§ **PROBLEM DETAILS**: Pictures aside, repeat the whole listing word for word.

──────────

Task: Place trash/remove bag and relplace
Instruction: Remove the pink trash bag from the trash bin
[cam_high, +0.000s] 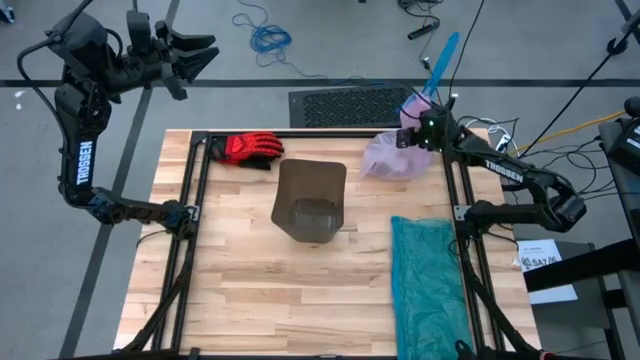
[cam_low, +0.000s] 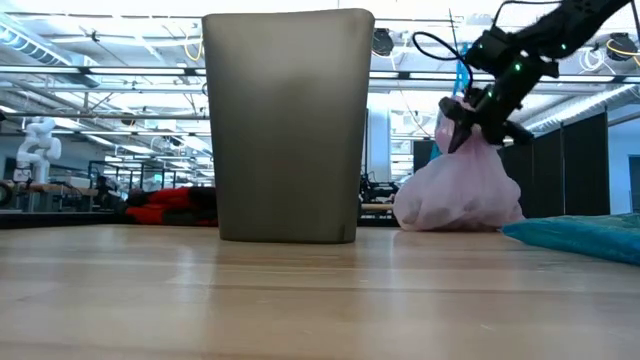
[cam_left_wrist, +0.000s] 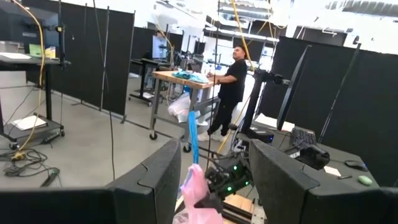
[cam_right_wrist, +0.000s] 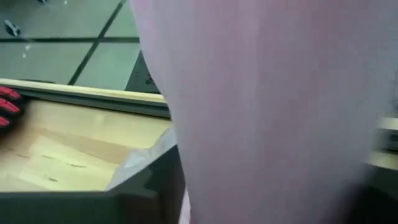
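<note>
Setting the full bag (cam_high: 393, 158) down near the table's (cam_high: 250, 300) far right corner, beside the bare bin (cam_high: 309, 200)

You have the right gripper (cam_high: 425, 127) at the bag's gathered neck; whether its fingers grip or have let go you cannot tell. If the plastic clings as you pull away, the bag could tip over the far edge and spill. The left gripper (cam_high: 195, 52) waits open beyond the far left corner, and the teal bag (cam_high: 430, 285) lies along the right edge
</note>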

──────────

§ **SOLUTION FOR THIS PROBLEM**:
Task: Place trash/remove bag and relplace
Instruction: Remove the pink trash bag from the trash bin
[cam_high, +0.000s] 
[cam_low, +0.000s] 
[cam_left_wrist, +0.000s] 
[cam_right_wrist, +0.000s] 
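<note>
Setting the full bag (cam_high: 393, 158) down near the table's (cam_high: 250, 300) far right corner, beside the bare bin (cam_high: 309, 200)

You have the right gripper (cam_high: 425, 127) at the bag's gathered neck; whether its fingers grip or have let go you cannot tell. If the plastic clings as you pull away, the bag could tip over the far edge and spill. The left gripper (cam_high: 195, 52) waits open beyond the far left corner, and the teal bag (cam_high: 430, 285) lies along the right edge
</note>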

That is the entire output.